Any help would be greatly appreciated (and I'll even reference you if I need to use some code you provide ;)
The main issue that I see, is that with each traversal through your inner loop of:
for (int i = 1; i < data.length; i++){
for (int j = 1; j < data[i].length; j++) {
Where you call:
double [] tempArray = getDiagonals(i, j);
You are resetting all of the values of datap to be the current calculated median. To fix, you would need some way to indicate only the indices of the particular datap value that you want to populate.
You need to replace this section of your code:
for (int z = 0; z < datap.length; z++){
for (int y = 0; y < datap[z].length; y++){
datap[z][y] = median;
}
}
You could declare int y, z at the top of the method and do something like this:
if (y < datap.length){
if (z == datap.length[y] - 1){
y++;
z = 0;
}
datap[y][z] = median;
z++;
}
That way you are only assigning to the specific index in datap that you are trying to reach, instead of resetting each of its values.

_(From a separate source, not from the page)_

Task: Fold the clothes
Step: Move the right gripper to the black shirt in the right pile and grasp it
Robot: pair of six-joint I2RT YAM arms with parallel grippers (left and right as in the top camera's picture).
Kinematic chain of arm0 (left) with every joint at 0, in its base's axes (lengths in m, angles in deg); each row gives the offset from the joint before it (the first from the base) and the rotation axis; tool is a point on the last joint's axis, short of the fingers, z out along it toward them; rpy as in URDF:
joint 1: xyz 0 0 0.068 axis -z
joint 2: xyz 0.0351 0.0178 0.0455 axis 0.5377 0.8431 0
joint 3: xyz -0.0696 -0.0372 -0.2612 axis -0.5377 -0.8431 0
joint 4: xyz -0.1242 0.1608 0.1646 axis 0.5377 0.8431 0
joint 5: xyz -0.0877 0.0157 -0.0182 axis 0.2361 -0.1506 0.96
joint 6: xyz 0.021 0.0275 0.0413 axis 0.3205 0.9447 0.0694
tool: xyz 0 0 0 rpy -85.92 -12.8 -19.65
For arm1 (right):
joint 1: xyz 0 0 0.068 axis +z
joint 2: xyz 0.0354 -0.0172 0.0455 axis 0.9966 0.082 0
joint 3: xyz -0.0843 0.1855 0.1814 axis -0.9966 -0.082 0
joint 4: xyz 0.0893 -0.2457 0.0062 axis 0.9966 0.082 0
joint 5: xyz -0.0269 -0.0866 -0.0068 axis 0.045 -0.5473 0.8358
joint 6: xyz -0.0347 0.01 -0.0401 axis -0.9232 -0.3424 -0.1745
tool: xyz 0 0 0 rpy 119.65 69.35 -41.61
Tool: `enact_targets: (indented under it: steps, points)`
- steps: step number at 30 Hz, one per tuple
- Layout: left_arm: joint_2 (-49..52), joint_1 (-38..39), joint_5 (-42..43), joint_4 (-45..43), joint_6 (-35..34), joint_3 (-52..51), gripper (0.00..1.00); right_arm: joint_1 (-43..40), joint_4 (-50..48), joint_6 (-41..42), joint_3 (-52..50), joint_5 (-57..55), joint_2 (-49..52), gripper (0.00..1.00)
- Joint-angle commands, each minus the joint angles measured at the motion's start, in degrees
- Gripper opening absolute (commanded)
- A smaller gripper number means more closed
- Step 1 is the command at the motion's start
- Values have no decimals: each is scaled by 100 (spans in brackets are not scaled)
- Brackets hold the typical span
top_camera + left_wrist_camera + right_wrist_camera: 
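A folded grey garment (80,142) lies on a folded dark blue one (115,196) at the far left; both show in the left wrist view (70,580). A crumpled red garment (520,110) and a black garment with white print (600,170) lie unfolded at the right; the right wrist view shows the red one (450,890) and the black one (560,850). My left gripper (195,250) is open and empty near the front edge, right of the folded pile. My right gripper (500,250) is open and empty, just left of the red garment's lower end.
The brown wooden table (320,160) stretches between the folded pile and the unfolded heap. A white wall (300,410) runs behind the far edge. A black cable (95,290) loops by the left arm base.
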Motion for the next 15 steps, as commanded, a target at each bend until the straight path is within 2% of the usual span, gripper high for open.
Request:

Finally cracked it. To populate the whole array the following code works a peach.
//Diagonal to 1dArray and sorting
double [] [] bubbles()
{
double [][] tempArray = new double [300][300];
int y = 0;
int z = 0;
double median = 0;
for (int i = 0; i < data.length; i++)
{
for (int j = 0; j < data[i].length; j++)
{
if ((i > 0) && (j > 0))
{
if ((i +1 < data[i].length) && (j +1 < data[j].length))
{
double [] diagonals = getDiagonals(i, j);
//Need to sort here
median = diagonals[2];
tempArray[i][j] = median;
}
}
}
}
return tempArray;
}
The sorting was taken out and I haven't tested with it back in yet; but so far this is providing new values for all the cells in the temp array.